Regional grocers expected to struggle amidst e-commerce and Amazon influence; others fighting back – Middle Market Memo

23 October 2017

Recent struggles in the regional grocer market aren’t expected to abate any time soon, as Amazon’s recent buyout of Whole Foods, the continued rise in e-commerce and non-traditional venues carrying groceries, such as Walgreens, are expected to continue to eat into their market share.

 

In past 15 months, this has resulted in the bankruptcies of Fairway MarketsCentral Grocers, and Marsh Supermarkets and the receivership of Gordy’s Markets. Other regional grocers such as Bi-LoShaw’s Market, a unit of Albertson’sGristedes and Fairway are also expected to struggle, said multiple industry bankers and consultants.

 

In response to these negative headwinds, Fairway has ignited its e-commerce business even if it initially costs them margin, said Dorothy Carlow, chief merchandising officer of Fairway, in an interview with this news service. “It is the new standard in food retail and we have to deliver that experience,” said Carlow adding that “sales growth has been faster than we thought.”

 

Carlow said that, on average, e-commerce is 10% lower on margin then new-store sales for the New York-based grocer due to costs associated with logistics. The company emerged from bankruptcy in July 2016 in a deal that saw GSO Capital and other pre-petition lenders swap into equity and USD 84m of exit debt.

 

Even in a highly deleveraged environment, industry analysts think Fairway and others will continue to struggle absent a sizeable parent company such as what Shaw’s has with Albertson’s.

 

“I think it’s going to be tough for regional grocers to have a competitive place in the future unless they have backing of a larger parent and hence the scale to get good pricing,” said Keith Daniels, partner at Carl Marks Advisors. “Some of the better ones will be bought out, but the smaller ones not doing well will have to close or restructure.”

 

The migration away from regional grocers has transpired over the past few years. Last year these grocers, which include shops with more than USD 2m in revenue, were responsible for 44% of grocery sales based on dollar share compared to 50% a decade ago and 90% in 1988, according to the 2017 Future of Retail report by Inmar Willard Bishop Analytics.

 

The report also shows that supermarkets were the only category in traditional grocers that declined in number of stores, dollar share as well as annual sales last year compared to 2015.

 

As consumers shift to low cost as well as convenient foods, regional grocers are struggling to keep up with the changes.
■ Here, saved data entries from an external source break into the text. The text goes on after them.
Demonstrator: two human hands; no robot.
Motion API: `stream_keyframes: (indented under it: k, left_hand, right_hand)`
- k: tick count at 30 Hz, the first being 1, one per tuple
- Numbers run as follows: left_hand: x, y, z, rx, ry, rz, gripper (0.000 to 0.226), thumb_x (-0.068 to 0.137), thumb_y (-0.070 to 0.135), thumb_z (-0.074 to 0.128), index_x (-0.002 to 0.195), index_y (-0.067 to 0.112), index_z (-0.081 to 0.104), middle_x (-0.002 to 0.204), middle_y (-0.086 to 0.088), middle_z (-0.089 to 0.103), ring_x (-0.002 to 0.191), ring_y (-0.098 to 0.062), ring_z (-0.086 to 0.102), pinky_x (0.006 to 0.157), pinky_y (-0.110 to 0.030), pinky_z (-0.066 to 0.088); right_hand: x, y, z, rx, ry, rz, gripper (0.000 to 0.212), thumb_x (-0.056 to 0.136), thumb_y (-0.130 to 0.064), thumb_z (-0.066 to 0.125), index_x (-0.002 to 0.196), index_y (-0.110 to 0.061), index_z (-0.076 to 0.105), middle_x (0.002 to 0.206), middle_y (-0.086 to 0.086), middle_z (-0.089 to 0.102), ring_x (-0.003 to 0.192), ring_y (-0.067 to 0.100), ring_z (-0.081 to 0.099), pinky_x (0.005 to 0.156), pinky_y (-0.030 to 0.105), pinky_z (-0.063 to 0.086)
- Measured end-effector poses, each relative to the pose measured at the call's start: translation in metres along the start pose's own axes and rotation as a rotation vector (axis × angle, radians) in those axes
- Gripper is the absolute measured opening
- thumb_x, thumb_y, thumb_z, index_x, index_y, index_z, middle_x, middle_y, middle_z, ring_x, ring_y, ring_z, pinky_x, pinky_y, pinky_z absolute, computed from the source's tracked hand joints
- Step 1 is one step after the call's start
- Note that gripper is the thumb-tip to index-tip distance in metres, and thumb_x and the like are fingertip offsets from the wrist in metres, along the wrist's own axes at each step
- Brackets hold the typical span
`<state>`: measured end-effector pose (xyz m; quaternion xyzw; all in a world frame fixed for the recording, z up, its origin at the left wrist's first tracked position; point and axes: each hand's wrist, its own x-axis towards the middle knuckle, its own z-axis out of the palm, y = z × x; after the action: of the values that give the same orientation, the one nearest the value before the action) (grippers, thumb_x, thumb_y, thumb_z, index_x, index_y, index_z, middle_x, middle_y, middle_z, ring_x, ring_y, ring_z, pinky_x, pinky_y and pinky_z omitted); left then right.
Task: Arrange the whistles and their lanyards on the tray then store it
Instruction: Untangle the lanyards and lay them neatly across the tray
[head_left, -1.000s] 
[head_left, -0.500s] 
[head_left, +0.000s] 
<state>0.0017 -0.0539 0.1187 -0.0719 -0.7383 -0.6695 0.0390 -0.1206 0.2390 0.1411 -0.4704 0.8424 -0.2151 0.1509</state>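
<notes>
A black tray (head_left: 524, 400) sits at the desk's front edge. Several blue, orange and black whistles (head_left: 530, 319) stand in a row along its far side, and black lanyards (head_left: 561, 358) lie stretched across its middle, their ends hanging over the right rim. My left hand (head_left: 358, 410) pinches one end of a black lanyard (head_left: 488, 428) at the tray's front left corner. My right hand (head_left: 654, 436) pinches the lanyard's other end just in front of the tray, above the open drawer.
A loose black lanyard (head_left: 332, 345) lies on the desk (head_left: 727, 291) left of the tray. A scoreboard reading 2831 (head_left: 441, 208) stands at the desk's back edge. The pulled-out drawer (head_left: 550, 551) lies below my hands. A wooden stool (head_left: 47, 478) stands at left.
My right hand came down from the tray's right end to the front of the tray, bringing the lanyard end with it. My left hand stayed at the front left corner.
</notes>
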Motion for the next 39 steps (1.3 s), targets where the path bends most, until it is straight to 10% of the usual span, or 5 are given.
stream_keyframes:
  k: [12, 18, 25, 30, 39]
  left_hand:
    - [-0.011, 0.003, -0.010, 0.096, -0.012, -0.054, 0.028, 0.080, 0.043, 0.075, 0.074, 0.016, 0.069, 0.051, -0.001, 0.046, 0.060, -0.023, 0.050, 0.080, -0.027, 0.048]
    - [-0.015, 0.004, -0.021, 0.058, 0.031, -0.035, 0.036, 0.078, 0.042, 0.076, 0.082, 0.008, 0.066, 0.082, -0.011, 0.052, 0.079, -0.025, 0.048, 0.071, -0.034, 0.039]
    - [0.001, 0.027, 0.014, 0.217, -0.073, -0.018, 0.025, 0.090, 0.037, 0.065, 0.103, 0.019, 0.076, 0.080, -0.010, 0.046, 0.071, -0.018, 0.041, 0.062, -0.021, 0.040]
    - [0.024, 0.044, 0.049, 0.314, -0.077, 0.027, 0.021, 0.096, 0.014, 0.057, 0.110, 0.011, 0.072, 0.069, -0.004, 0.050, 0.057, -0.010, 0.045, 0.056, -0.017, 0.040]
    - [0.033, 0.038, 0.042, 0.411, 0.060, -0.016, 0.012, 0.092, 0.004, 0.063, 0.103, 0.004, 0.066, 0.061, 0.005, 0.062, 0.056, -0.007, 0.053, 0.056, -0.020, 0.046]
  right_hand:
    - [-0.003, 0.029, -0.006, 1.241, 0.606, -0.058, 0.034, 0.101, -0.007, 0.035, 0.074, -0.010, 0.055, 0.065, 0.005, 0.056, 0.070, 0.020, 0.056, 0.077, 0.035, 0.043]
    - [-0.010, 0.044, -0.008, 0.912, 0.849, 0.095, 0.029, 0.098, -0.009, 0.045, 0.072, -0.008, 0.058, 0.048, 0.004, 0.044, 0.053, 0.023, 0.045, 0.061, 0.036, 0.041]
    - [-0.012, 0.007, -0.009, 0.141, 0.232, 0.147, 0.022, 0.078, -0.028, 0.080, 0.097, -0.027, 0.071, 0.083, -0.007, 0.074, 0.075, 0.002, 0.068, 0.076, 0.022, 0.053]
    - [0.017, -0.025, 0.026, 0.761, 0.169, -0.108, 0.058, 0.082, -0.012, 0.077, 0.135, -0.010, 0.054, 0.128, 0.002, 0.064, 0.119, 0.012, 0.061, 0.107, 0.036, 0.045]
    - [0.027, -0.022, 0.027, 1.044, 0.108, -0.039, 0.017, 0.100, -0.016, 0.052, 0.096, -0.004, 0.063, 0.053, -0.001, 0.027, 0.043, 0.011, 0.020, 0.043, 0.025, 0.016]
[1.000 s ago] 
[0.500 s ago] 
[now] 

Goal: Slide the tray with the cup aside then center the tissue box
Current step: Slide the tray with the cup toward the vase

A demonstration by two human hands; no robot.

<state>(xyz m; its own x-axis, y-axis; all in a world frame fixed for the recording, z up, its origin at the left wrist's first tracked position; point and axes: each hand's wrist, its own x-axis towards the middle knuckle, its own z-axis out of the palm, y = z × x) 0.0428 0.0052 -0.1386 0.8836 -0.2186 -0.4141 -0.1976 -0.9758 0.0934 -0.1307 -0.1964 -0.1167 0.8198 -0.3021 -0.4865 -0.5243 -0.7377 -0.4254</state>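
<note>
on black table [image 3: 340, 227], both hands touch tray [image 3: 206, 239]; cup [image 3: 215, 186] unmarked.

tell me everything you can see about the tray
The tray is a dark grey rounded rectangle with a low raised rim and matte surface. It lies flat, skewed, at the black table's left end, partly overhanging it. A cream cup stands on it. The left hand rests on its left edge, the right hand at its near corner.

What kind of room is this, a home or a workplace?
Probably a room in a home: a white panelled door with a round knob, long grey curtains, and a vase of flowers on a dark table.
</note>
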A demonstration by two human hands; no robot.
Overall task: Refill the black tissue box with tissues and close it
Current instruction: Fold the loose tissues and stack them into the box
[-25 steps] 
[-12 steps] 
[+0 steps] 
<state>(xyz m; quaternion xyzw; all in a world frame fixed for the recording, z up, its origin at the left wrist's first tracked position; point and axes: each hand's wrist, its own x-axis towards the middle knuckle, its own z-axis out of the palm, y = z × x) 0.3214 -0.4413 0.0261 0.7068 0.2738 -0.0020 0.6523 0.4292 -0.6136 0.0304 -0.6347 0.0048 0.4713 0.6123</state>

National chains like Wal-Mart and Kroger can leverage their scale to charge low prices in the face of pressure put on by discount supermarket chains like Lidl and Aldi.

 

However, regional grocery chains often neither have the scale to compete at lower prices nor do they have the capital to invest in their stores and in popular trends like direct delivery, according to the sources.

 

Additionally, Amazon’s buyout of Whole Foods has pushed e-commerce higher on grocers' priority lists, and while it may not have an immediate effect, it is indicative of a macro change in the industry that will affect stores from local to national.

 

“It doesn’t matter where you are located, if a UPS delivery truck goes to your residence, it doesn’t matter where you are,” said David W Schoeder, principal at The Food Partners.

 

While e-commerce in still a small category in food and beverage sales, with around 4% of total sales last year, the number “will increase exponentially as more retailers accelerate their digital strategies and expand their omni-channel capabilities,” according to the Inmar Willard report.

 

The report expects traditional supermarkets by 2021 will have a store decline of 24.6%, down to to 19,132 from current 25,380 stores.

 

 

In order to stay relevant, regional grocers will have to be attuned to their customers’ preferences, said Schoeder. “Retail grocery store chains that were operating as conventional stores are finding that customers are leaving them. You have to have a twist nowadays.” he added.

 

Distributors to these struggling stores are also exposed to industry changes and, as middle men, have less control over their situation. Current conditions create good opportunities for larger grocery chains to snap up regional ones and industry experts expect to see continued M&A activity in the future.

 

“We are just at tip of the iceberg. It’s a very exciting time in food retail,” said Mark Belford, co-head of consumer & retail at KPMG Corporate Finance LLC. “Smaller guys will ask "what next?" and business owners with no vision or capital to invest will be bought out or go out of business. What is old is new again in retail.”